Malam itu lima orang pemuda berjalan beriringan memenuhi jalan setapak Dusun Pon yang kanan kirinya ditumbuhi rerimbunan tanaman bambu. Malam itu dihiasi sobekan kabut tebal-tebal. Gemerisik angin membuat batang-batang bambu saling bergesek, menciptakan musik alam yang gaib, magis dan sakral.
Kelimanya sedang bercanda, bersenda gurau, saling ejek, saling dorong, saling sikut dengan rasa persahabatan dan kemudaan yang meruap dari ubun-ubun mereka.
Budi, pemuda berkulit paling gelap diantara kelimanya, namun paling tampan, setengah berlari di depan yang lainnya, bercanda. Mendadak ia jatuh tersungkur. Wajah yang bagus itu mencium tanah yang diselimuti dedaunan bambu yang kering.
Sontak keempat temannya merespon kejadian ini dengan tertawa terbahak-bahak. "Rasakno, rasakan. Kakehan polah, kebanyakan tingkah sih kamu," ujar Agung, pemuda berkaos oblong putih dan bersarung. Rekan-rekannya yang lain juga mengejek Budi dengan beragam celaan dan cemoohan yang bersifat candaan perkawanan.
Budi membalikkan tubuhnya untuk melihat apa gerangan yang membuatnya jatuh.
Ada sosok pocong jelas terlihat terbaring kaku melintang di jalan tempatnya terjatuh tadi. Rupa-rupanya ia tersandung 'benda' itu. Kain kafan yang menyelubungi dan membuntali sosok mayat di dalamnya kumal dan penuh noda tanah. Wajah yang menyembul dari sebuah bukaan di kain terlihat pucat, separuh membusuk. Rongga matanya tak lagi memiliki bola mata, hanya cacing yang bermain keluar masuk di sana.
Budi tiba-tiba menjadi gagap. Jantungnya serasa berhenti. Ada atmosfir luar biasa aneh yang menyergapnya, membuat seluruh tubuhnya dingin dan membeku. Ia mencoba bangun kemudian spontan lari sekencang-kencangnya walau kedua kakinya bak diganduli batu, tak peduli dengan apapun.
Teman-temannya yang bingung karena Budi berlari kalap meninggalkan mereka berteriak-teriak memanggil namanya. Mereka nyatanya tak melihat apa yang Budi tadi saksikan. Tapi itu tak bertahan lama, sejenak kemudian keempatnya terpencar, melarikan diri terpontang-panting pula.

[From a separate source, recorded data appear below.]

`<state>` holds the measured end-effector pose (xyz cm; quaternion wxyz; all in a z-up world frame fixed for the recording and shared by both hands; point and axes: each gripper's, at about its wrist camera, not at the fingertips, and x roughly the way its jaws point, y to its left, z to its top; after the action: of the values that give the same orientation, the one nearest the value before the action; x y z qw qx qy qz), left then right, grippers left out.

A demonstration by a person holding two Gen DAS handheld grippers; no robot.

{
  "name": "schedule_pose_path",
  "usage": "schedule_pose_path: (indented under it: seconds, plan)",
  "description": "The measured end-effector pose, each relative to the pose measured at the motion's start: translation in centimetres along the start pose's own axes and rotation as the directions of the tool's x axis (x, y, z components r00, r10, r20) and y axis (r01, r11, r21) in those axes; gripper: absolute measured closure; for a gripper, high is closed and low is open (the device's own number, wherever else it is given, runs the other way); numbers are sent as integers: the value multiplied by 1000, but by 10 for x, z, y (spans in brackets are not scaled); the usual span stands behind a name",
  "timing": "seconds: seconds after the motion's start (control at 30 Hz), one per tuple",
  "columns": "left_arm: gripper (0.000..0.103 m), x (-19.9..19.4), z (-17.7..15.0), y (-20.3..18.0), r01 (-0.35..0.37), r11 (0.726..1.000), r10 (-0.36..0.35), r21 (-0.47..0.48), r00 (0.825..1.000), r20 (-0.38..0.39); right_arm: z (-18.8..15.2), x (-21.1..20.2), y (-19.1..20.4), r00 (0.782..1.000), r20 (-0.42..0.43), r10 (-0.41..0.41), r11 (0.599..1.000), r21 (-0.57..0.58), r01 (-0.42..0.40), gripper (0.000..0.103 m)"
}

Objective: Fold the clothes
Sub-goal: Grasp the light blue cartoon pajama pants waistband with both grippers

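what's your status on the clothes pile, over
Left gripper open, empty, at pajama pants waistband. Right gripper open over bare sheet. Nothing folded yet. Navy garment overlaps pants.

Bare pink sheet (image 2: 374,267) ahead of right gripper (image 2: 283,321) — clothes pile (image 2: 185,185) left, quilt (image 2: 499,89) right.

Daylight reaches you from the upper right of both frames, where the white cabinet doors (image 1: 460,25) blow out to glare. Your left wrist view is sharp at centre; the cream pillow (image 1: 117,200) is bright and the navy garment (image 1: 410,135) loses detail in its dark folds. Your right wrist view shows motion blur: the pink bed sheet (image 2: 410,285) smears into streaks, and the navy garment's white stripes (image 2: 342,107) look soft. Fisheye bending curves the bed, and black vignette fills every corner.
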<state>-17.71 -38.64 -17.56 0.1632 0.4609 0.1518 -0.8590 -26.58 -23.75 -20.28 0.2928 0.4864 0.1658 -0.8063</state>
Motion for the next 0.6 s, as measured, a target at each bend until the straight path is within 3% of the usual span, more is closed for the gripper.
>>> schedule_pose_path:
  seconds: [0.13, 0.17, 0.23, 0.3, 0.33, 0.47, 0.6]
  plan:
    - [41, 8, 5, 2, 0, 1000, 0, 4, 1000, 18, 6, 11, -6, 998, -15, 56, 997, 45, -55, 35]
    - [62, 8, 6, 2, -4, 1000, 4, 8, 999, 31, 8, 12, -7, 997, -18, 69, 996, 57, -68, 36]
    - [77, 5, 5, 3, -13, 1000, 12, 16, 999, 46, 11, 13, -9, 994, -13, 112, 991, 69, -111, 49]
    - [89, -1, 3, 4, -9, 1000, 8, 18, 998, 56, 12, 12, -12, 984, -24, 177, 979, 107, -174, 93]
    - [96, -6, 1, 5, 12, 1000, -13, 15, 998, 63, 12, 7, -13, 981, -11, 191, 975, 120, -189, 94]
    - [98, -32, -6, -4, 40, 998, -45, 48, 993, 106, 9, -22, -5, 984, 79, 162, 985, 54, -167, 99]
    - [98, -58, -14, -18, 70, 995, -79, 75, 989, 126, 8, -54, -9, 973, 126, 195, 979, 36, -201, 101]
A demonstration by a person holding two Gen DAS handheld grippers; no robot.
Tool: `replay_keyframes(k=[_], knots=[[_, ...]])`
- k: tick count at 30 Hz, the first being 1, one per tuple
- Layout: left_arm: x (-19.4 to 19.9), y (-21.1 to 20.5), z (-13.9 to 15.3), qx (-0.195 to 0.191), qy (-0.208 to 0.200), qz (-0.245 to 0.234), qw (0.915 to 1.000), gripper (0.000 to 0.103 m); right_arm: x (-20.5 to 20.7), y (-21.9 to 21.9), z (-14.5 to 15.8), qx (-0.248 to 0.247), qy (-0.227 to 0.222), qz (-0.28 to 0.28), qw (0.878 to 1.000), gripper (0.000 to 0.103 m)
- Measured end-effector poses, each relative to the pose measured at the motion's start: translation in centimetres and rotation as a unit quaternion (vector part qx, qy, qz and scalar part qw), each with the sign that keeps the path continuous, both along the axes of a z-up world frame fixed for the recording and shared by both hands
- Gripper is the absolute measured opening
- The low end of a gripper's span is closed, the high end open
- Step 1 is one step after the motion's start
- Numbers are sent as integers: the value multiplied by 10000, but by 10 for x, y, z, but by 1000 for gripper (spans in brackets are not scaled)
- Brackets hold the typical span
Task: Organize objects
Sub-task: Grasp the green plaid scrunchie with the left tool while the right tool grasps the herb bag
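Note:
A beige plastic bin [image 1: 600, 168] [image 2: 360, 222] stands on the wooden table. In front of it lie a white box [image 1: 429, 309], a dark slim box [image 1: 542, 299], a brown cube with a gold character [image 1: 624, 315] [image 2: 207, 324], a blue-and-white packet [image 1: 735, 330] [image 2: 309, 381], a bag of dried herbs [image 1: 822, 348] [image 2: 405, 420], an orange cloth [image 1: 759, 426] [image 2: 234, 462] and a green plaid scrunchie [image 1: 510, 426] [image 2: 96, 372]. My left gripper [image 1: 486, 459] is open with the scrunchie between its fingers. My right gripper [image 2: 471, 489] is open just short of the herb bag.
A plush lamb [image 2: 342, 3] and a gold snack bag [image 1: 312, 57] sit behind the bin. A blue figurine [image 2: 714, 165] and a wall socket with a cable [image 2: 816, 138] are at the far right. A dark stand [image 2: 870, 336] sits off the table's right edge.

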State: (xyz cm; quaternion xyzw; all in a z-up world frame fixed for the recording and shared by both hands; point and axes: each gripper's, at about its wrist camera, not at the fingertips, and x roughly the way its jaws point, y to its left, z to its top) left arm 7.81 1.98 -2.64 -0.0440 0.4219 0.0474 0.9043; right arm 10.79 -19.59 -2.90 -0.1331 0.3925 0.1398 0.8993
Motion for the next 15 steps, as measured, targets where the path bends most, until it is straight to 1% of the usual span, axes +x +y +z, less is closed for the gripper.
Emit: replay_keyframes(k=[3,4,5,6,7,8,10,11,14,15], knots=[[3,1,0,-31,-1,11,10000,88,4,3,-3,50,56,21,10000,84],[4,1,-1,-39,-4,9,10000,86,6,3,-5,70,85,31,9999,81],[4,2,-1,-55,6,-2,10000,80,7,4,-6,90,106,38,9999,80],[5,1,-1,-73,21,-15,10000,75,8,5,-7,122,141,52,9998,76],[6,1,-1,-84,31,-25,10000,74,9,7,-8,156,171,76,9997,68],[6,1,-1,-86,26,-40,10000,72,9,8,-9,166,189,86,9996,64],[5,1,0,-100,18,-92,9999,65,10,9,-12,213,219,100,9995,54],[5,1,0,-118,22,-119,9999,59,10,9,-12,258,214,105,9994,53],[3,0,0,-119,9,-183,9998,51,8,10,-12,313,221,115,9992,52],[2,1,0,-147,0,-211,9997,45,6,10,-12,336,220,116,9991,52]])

Agung melihat ada sosok perempuan di balik rerimbunan bambu yang bertelanjang dada. Payudaranya menggantung bebas. Sosok itu berkaki kuda.
Yang lainnya melihat seorang laki-laki berjalan cepat kearah mereka dengan menenteng kepalanya sendiri yang sudah terlepas dari badannya. Terlihat pula tiga sosok terlihat seperti anak laki-laki berwajah dan berkulit pucat merangkak di tanah. Sosok kuntilanak berambut begitu panjang sampai menyapu permukaan tanah, namun kedua kakinya melayang di udara, terbang mendekat.
***
Soemantri Soekrasana menjelaskan kepada keluarga Girinata bahwa keanehan yang dialami Wardhani sebenarnya mungkin sekali adalah sebuah bakat dan keistimewaan.
"Aku tak mau bakat semacam ini, mas Soemantri. Bila ini disebut sebuah keistimewaan, aku lebih baik menjadi orang biasa yang papa saja," ujar Wardhani menolak.
Girinata, bapak kandungnya memandang lekat-lekat wajah ayu sang putri dengan penuh rasa sayang.
Soemantri Soekrasana berdehem, "Wardhani, keadaan ini lebih rumit dari yang kamu bayangkan. Ada suatu hal lain yang ingin aku sampaikan lagi," ia kemudian juga memandang sang bapak. "Pak, ini juga berkaitan dengan bapak." Soemantri Soekrasana mengedarkan pandangan ke arah sang istri, Marni, ibunda Wardhani dan kembali lagi ke Girinata.
Girinata, laki-laki setengah baya itu balas menatap laki-laki muda di depannya itu dengan pandangan pasrah.